## GOAL OF THE EXERCISE
Every line of the listing must be repeated in the answer without alteration.

## DATASET EXCERPT
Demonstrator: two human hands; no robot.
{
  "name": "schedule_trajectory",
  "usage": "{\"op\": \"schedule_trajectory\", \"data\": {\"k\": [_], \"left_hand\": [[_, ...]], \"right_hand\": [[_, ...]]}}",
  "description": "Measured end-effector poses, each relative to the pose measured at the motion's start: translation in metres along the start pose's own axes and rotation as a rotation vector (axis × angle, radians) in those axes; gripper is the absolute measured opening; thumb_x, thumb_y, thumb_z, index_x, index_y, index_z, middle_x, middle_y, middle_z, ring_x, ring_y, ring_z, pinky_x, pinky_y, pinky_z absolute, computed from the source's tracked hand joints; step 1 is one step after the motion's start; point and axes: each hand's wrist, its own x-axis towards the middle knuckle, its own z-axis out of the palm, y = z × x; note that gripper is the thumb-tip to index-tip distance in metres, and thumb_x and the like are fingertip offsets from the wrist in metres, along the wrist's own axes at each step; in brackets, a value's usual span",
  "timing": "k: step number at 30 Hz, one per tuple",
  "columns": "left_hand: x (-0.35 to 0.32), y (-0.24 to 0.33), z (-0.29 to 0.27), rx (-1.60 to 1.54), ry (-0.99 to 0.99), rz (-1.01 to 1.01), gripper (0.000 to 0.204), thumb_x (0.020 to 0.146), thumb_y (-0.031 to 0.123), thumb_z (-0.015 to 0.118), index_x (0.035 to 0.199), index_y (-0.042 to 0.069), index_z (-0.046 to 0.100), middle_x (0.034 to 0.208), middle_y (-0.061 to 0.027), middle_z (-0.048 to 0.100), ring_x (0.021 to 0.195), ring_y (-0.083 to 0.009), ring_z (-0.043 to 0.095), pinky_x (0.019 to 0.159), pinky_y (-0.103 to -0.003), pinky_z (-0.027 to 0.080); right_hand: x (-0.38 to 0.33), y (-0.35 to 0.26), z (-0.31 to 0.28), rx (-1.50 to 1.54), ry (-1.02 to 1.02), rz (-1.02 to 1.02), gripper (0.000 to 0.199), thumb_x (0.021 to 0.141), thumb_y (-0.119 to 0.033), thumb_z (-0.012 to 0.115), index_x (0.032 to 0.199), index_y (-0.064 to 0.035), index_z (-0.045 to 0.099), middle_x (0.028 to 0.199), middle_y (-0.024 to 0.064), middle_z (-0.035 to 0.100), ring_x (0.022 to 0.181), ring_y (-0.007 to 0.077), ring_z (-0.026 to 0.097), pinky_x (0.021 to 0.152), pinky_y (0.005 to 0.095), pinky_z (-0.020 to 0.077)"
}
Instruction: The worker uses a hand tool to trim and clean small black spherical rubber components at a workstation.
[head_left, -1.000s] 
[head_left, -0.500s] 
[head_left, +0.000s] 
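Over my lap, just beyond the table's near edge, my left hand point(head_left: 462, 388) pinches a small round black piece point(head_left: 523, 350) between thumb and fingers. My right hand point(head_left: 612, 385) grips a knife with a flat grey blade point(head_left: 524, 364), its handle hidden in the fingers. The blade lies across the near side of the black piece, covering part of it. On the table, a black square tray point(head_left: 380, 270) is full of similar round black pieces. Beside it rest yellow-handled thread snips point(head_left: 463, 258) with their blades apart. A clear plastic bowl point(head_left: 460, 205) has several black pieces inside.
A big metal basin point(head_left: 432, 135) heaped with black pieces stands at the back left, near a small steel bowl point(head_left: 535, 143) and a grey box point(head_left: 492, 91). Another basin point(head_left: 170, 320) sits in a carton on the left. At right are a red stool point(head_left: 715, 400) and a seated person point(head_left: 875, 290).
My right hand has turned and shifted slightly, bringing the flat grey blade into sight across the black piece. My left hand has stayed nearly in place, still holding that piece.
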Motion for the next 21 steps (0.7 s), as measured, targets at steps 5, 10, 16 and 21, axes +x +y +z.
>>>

## ANSWER TO THE PROBLEM
Demonstrator: two human hands; no robot.
{
  "name": "schedule_trajectory",
  "usage": "{\"op\": \"schedule_trajectory\", \"data\": {\"k\": [_], \"left_hand\": [[_, ...]], \"right_hand\": [[_, ...]]}}",
  "description": "Measured end-effector poses, each relative to the pose measured at the motion's start: translation in metres along the start pose's own axes and rotation as a rotation vector (axis × angle, radians) in those axes; gripper is the absolute measured opening; thumb_x, thumb_y, thumb_z, index_x, index_y, index_z, middle_x, middle_y, middle_z, ring_x, ring_y, ring_z, pinky_x, pinky_y, pinky_z absolute, computed from the source's tracked hand joints; step 1 is one step after the motion's start; point and axes: each hand's wrist, its own x-axis towards the middle knuckle, its own z-axis out of the palm, y = z × x; note that gripper is the thumb-tip to index-tip distance in metres, and thumb_x and the like are fingertip offsets from the wrist in metres, along the wrist's own axes at each step; in brackets, a value's usual span",
  "timing": "k: step number at 30 Hz, one per tuple",
  "columns": "left_hand: x (-0.35 to 0.32), y (-0.24 to 0.33), z (-0.29 to 0.27), rx (-1.60 to 1.54), ry (-0.99 to 0.99), rz (-1.01 to 1.01), gripper (0.000 to 0.204), thumb_x (0.020 to 0.146), thumb_y (-0.031 to 0.123), thumb_z (-0.015 to 0.118), index_x (0.035 to 0.199), index_y (-0.042 to 0.069), index_z (-0.046 to 0.100), middle_x (0.034 to 0.208), middle_y (-0.061 to 0.027), middle_z (-0.048 to 0.100), ring_x (0.021 to 0.195), ring_y (-0.083 to 0.009), ring_z (-0.043 to 0.095), pinky_x (0.019 to 0.159), pinky_y (-0.103 to -0.003), pinky_z (-0.027 to 0.080); right_hand: x (-0.38 to 0.33), y (-0.35 to 0.26), z (-0.31 to 0.28), rx (-1.50 to 1.54), ry (-1.02 to 1.02), rz (-1.02 to 1.02), gripper (0.000 to 0.199), thumb_x (0.021 to 0.141), thumb_y (-0.119 to 0.033), thumb_z (-0.012 to 0.115), index_x (0.032 to 0.199), index_y (-0.064 to 0.035), index_z (-0.045 to 0.099), middle_x (0.028 to 0.199), middle_y (-0.024 to 0.064), middle_z (-0.035 to 0.100), ring_x (0.022 to 0.181), ring_y (-0.007 to 0.077), ring_z (-0.026 to 0.097), pinky_x (0.021 to 0.152), pinky_y (0.005 to 0.095), pinky_z (-0.020 to 0.077)"
}
Instruction: The worker uses a hand tool to trim and clean small black spherical rubber components at a workstation.
[head_left, -1.000s] 
[head_left, -0.500s] 
[head_left, +0.000s] 
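Over my lap, just beyond the table's near edge, my left hand point(head_left: 462, 388) pinches a small round black piece point(head_left: 523, 350) between thumb and fingers. My right hand point(head_left: 612, 385) grips a knife with a flat grey blade point(head_left: 524, 364), its handle hidden in the fingers. The blade lies across the near side of the black piece, covering part of it. On the table, a black square tray point(head_left: 380, 270) is full of similar round black pieces. Beside it rest yellow-handled thread snips point(head_left: 463, 258) with their blades apart. A clear plastic bowl point(head_left: 460, 205) has several black pieces inside.
A big metal basin point(head_left: 432, 135) heaped with black pieces stands at the back left, near a small steel bowl point(head_left: 535, 143) and a grey box point(head_left: 492, 91). Another basin point(head_left: 170, 320) sits in a carton on the left. At right are a red stool point(head_left: 715, 400) and a seated person point(head_left: 875, 290).
My right hand has turned and shifted slightly, bringing the flat grey blade into sight across the black piece. My left hand has stayed nearly in place, still holding that piece.
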Motion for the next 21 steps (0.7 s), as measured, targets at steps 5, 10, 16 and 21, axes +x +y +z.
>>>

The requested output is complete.